* _What you are asked to do_
Every line below from the one containing "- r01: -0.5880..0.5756" through the one containing "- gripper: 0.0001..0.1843" must be transcribed exactly. Omit all lines outside that stretch.
○ ○ ○
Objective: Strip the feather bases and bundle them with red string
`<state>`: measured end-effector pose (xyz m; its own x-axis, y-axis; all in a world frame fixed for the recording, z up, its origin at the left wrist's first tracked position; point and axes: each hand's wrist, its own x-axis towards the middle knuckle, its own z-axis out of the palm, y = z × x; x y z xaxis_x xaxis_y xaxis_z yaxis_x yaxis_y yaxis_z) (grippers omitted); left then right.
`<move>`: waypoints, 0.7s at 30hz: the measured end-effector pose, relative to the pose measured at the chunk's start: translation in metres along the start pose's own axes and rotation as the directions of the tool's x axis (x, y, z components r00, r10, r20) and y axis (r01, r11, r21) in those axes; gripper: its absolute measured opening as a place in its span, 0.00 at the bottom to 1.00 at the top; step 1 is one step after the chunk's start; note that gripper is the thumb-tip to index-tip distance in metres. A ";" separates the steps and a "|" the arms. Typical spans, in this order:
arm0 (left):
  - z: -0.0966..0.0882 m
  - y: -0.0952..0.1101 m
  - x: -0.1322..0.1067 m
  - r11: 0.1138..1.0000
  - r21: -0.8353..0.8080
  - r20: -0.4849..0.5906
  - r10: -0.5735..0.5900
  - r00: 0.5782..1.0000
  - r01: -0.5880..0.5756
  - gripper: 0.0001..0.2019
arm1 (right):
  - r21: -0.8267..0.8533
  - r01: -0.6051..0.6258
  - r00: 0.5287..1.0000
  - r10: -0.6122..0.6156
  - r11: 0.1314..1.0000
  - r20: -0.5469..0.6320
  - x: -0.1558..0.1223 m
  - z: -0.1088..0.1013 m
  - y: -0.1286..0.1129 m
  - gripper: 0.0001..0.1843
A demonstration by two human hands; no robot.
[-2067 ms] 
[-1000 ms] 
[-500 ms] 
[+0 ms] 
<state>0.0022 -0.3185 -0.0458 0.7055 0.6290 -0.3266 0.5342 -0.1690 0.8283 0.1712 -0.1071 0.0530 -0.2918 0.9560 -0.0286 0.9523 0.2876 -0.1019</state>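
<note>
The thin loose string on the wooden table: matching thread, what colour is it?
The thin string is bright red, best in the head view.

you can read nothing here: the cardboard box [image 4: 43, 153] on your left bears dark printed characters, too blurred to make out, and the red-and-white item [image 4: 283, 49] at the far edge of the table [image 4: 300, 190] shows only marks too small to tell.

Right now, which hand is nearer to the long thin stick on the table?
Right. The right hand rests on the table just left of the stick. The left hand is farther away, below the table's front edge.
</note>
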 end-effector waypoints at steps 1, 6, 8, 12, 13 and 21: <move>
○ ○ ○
* _Final answer_
  - r01: -0.5880..0.5756
  - gripper: 0.0001..0.2019
arm1 (right):
  - r21: -0.8267..0.8533
  - r01: -0.6051..0.6258
  - r00: 0.5287..1.0000
  - r10: -0.6122..0.6156
  - r11: 0.1314..1.0000
  - r20: -0.5469..0.6320
  - x: -0.1558..0.1223 m
  - z: -0.1088..0.1013 m
  - y: -0.1286..0.1129 m
  - gripper: 0.0001..0.1843

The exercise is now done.